Hi guys, Sorry for the late reply, I didn't know we were discussing on Github. After tryed to map the restaurant and also merge the two dataset by name, I found that the menu dataset are of some chain stores like 7-eleven. I apopogize for my misleading and wasting of our time. I am sincerely sorry for the wasting of your time. After searching on NYC OpenData for several keywords about restaurant, I don't think there are other data avaliable. I think we can focus on the data provided by Wenyue.

wwyws0000 commented 4 years ago

Not a problem Na. I couldn't find any other restaurant datasets either so I'll only focus on the violations.

I just committed my updated code where I enhanced/completed some of the features I mentioned last time. Mainly, I changed the Overview tab to Comparison where users can compare top violations, inspection scores, and grade breakdowns using two set of filters.

Top Violations: image

Inspection Score: image

Grade Breakdown: image

Let me know if you guys have any suggestions!

akrav commented 4 years ago

Hey guys, I added a leaflet map to the map tab. I'm still trying to figure out how you add boundaries around certain zipcodes/neighborhoods/boroughs. I'm going to try to figure that out tonight when I have more free time today. Any suggestions would be much much appreciated still though.

Also @wwyws0000, no suggestions at the moment, what you did today was great!

akrav commented 4 years ago

Hey guys, I got some tiles up on the map, but i don't really understand how it works. If someone finds an easy way to add tiles on top of the map, please commit it to the master branch. I'll keep researching too.

wwyws0000 commented 4 years ago

Thanks Adam. I'm a bit occupied this next couple of days but will try to figure something out by the end of week.

nazhuo commented 4 years ago

Hi guys, I just disscussed with Luyue and we coded a few draft codes for restaurant recommandations. I have commit it out but I think some adjustment must be made before it can work. Generally, our code is about showing dot of restaurant on the map and also recommand some restaurant according to the user's input about zipcode, cuisine type and so on. I am now think about how to make checkbox as a filter. We will update our code after fixing this problem . By the way, is everyone Okay about having a short meeting after class to discuss our next step? Or if that time doesn't work, we can pick another time. Thank you guys for reading.

wwyws0000 commented 4 years ago

That sounds great! I am sick since yesterday so I won't be in class today. If you guys end up meeting just let me know what I need to do.

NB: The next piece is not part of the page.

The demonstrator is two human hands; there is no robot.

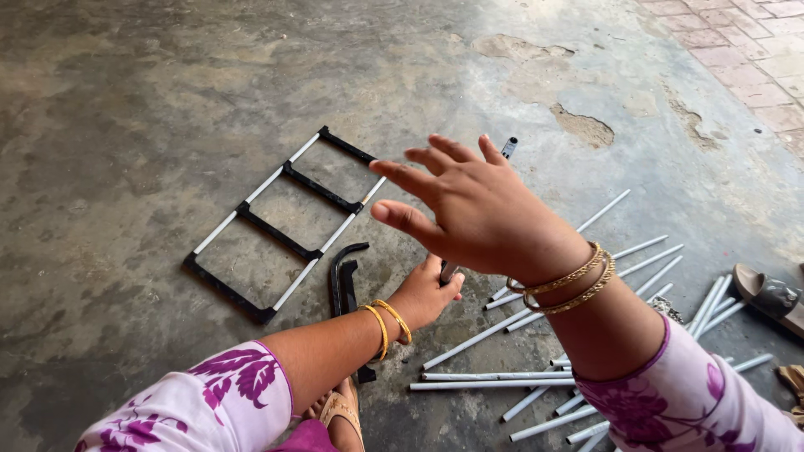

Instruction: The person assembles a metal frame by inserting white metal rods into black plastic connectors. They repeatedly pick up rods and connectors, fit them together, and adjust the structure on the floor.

nazhuo commented 4 years ago

Hi guys, Luyue and I just finished the code of restaurant recommandation. I just commited the new version of our code. In our APP, input cuisine type and grade letter can desplay the dot of matched restaurant on the map and there will be a list of matched restaurant above the map. I think that what we can do so far. @wwyws0000 Hope you get well soon!

akrav commented 4 years ago

Hi, I'm still stuck trying to add colored tiles up on the map. I decided to use the code that was given to us in the app folder to make a choroplethr map, but I don't know what its outputting. Can someone help me figure this out?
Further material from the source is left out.